Stepping back and looking at the situation, it does not make sense to allow a plaintiff to recover future lost income damages in a promissory estoppel case (i.e., Toscano) and to not allow the same plaintiff to recover these damages in a promissory fraud case. The elements of both causes of action are virtually identical with the exception of one element. In a promissory fraud case, a plaintiff must establish that the defendant did not intend to perform the promise when it was made. If we were to accept Bingham's position, a plaintiff would not be able to recover lost future income by virtue of having established more egregious behavior. This result is illogical and does not promote public policy.

We also believe that such damages may properly be considered as part of the "benefit of the bargain." Here, the employer made a false promise to induce an act by an employee who otherwise would have stayed in his former job. The employer "bargained" to obtain an employee who already had steady employment with another company. It is only fair to compensate the employee for the damages he suffered as a result of leaving that steady employment.

Finally, we conclude that the jury properly awarded Helmer future lost income damages pursuant to the jury instruction explaining that they were permitted to award Helmer reliance damages. "If you find that plaintiff is entitled to a verdict against defendant, you should then award plaintiff damages in an amount that will reasonably compensate plaintiff for all loss or harm provided that you find it was or will be suffered by plaintiff and was caused by defendant's conduct." Bingham did not object to this instruction. The jury could reasonably have concluded that the future lost income Helmer would have earned at Lithia (had it not been for Bingham's wrongful conduct) was permitted pursuant to this instruction.

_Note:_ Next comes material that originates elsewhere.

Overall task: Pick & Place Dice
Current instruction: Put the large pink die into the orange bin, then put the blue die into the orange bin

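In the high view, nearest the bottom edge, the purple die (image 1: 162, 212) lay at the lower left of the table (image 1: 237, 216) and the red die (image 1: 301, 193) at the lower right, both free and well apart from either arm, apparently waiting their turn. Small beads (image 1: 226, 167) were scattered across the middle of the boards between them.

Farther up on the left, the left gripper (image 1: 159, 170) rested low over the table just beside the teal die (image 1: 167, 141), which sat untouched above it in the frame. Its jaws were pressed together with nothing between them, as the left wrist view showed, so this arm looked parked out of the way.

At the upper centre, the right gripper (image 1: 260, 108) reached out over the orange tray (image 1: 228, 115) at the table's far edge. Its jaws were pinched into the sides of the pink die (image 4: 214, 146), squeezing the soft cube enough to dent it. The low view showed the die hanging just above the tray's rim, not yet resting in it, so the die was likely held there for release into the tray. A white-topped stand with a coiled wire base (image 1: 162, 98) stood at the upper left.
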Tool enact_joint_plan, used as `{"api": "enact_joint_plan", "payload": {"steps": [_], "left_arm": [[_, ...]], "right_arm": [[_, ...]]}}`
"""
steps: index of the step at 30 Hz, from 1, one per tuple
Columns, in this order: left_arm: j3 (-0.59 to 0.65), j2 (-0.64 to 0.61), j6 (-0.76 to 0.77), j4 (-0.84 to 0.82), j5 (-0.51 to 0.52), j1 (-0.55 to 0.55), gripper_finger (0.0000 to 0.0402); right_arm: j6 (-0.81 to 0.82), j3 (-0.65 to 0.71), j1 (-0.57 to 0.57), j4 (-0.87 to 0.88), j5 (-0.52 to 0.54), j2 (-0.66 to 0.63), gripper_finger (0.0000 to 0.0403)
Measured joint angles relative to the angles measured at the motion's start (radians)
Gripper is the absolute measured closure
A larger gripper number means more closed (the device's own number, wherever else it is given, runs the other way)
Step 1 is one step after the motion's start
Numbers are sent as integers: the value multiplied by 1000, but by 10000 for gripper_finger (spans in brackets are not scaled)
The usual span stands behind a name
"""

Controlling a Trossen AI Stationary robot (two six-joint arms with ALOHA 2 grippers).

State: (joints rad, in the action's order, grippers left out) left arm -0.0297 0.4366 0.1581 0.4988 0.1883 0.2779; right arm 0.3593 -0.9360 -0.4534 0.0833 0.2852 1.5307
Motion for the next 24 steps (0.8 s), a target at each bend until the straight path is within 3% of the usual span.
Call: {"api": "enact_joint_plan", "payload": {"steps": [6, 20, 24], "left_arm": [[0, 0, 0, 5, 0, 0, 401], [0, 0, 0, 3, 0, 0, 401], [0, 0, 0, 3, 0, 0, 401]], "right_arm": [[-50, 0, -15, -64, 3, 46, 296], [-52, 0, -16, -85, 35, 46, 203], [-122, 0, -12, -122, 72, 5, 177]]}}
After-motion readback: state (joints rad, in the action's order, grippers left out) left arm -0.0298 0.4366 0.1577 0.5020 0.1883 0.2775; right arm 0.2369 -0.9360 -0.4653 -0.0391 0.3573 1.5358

2. Proof of Helmer's lost future income is not speculative or remote

We now consider whether the damages in this case are speculative or remote and conclude there is substantial evidence to support the jury's finding that Helmer was entitled to recover lost future income due to the fraudulent inducement by Bingham and Clark for Helmer to leave his employment at Lithia. Helmer's former supervisor, Ron Kirby, testified that he was "sad" to see Helmer leave and believed that Helmer was a "good" and "reliable" employee. The only reason he did not rehire Helmer after his termination from Bingham was due to a strict no-rehire policy. This testimony establishes that, had Helmer not been induced to leave his employment at Lithia due to the false promise made by Clark regarding his salary, Helmer would have remained employed at Lithia. In Kirby's words, Helmer was a "good" and "reliable" employee and the dealership was sad to see him go. Based on this evidence, the damages are neither speculative nor remote.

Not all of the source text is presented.